This is a technical analysis post by CoinDesk analyst and chartered market technician Omkar Godbole.
Bitcoin The three-week price bounce appears vulnerable to a reversal, as the Nasdaq, Wall Street’s tech-heavy index, hit a wall last week, hinting at possible trouble ahead.
Since hitting lows of $80,000 on Nov. 21, BTC has consistently bounced above $90,000, making higher lows and higher highs in a countertrend ascending channel within the broader downtrend.
The rally appeared to have strength, as the dollar index declined following Wednesday’s Fed rate cut, and a longer duration trend indicator hinted at a possible bullish shift in BTC momentum.
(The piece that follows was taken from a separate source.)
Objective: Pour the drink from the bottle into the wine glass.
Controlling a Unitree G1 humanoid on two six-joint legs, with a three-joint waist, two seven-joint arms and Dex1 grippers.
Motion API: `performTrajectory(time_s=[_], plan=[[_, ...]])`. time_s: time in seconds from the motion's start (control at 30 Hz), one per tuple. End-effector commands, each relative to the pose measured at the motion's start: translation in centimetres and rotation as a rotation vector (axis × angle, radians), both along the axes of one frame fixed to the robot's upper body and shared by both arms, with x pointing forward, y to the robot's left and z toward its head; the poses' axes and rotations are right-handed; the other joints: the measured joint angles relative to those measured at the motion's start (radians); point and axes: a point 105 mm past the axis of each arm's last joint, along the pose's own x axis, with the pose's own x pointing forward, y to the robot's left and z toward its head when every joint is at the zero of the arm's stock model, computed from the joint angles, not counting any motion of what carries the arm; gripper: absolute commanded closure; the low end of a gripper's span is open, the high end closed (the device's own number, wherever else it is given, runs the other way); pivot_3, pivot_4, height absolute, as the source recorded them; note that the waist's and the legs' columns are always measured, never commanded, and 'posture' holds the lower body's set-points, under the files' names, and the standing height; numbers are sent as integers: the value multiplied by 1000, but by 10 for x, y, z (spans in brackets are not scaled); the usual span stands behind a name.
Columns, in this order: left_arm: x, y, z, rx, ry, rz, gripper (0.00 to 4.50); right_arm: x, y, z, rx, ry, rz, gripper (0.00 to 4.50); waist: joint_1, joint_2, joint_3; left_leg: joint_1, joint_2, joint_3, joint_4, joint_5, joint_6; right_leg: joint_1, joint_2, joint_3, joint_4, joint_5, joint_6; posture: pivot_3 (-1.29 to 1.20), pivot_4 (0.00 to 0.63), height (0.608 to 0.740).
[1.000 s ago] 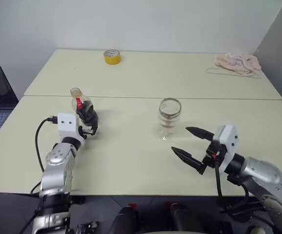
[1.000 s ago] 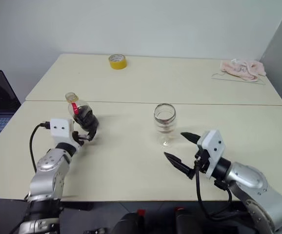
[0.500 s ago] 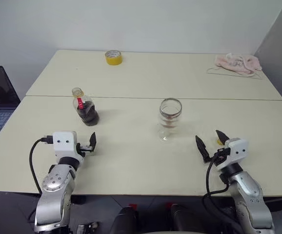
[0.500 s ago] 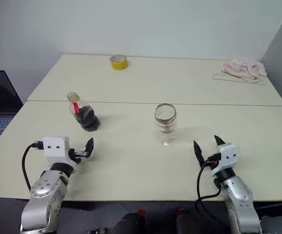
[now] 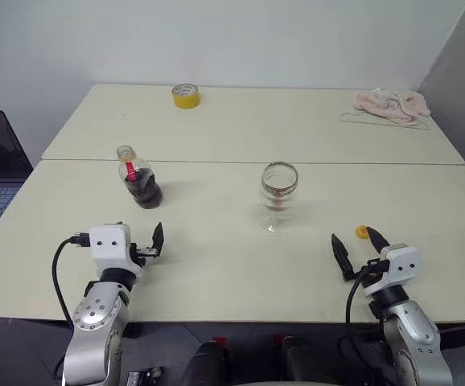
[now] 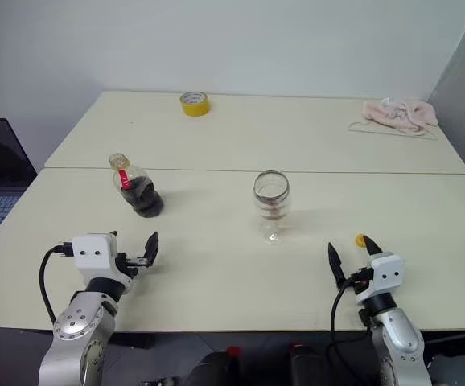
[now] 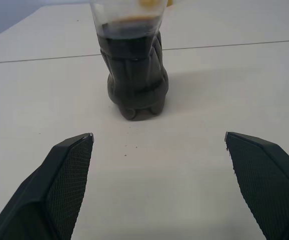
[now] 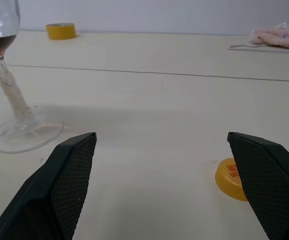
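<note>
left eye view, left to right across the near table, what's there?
Left pincer → bottle → wine glass → right pincer, with the yellow cap lying beside it.

No word, brand or number can be read anywhere. The yellow cap (image 8: 233,179) lying on the bench (image 8: 159,110) near its front right corner bears a small orange square print, like a code pattern, too small to make out. The red label strip at the neck of the bottle (image 5: 140,178), toward the bench's left edge, shows no legible lettering.
</note>
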Motion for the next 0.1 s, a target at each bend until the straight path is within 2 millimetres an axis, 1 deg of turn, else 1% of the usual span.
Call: performTrajectory(time_s=[0.03,0.1], plan=[[0,0,14,42,-61,4,47,-4,-1,9,9,-29,7,0,0,0,0,0,0,0,0,0,0,0,0,0,0,0,0,0,150,740],[0,1,16,56,-73,4,47,-4,1,9,3,-32,15,0,0,0,0,0,0,0,0,0,0,0,0,0,0,0,0,0,150,740]])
However, these failed to spark a sustained rebound. Instead, BTC retreated from $93,000 on Friday to nearly $88,000 on Sunday before stabilizing around $89,600 at press time.
BTC ended last week with a bearish candle comprising a long upper wick, indicating a rejection above $94,000, and a small red body with a negligible lower wick. This classic rejection pattern indicates a fading of bullish momentum and a dominance of “selling rallies” at highs.
This pattern, along with the Nasdaq’s stalled rebound from November lows, raises concerns of a deeper BTC slide towards $80,000.
Nasdaq fell almost 2% last week, forming a bearish engulfing candle that reversed the previous week’s gain. Coupled with a bearish MACD on the weekly period, it indicates potential downside volatility that could spill over to BTC, given its strong positive correlation, especially pronounced during NDX downtrends when BTC often amplifies the hit, as Wintermute recently noted.
Another warning sign for risk asset bulls is the MOVE index, which measures the 30-day implied volatility of US Treasuries.
The MOVE index placed an inverted hammer candle last week. This candlestick pattern, which appears after a prolonged downtrend as in the case of MOVE, is considered an early sign of bullish revival.
In other words, the MOVE index may rise as a sign of increased volatility in Treasuries, which tends to trigger financial tightening around the world and limit gains in risk assets. Historically, BTC has tended to move in the opposite direction to the MOVE index.
Key levels
Considering all this, it seems more likely that BTC will fall out of the countertrend channel than rise, opening the door for a retest of the recent lows of $80,000.
On the upside, a breakout between $94,000 and $95,000 is needed to regain near-term optimism, although expect strong resistance between $96,000 and $100,000, including the 50-day SMA and the Ichimoku cloud.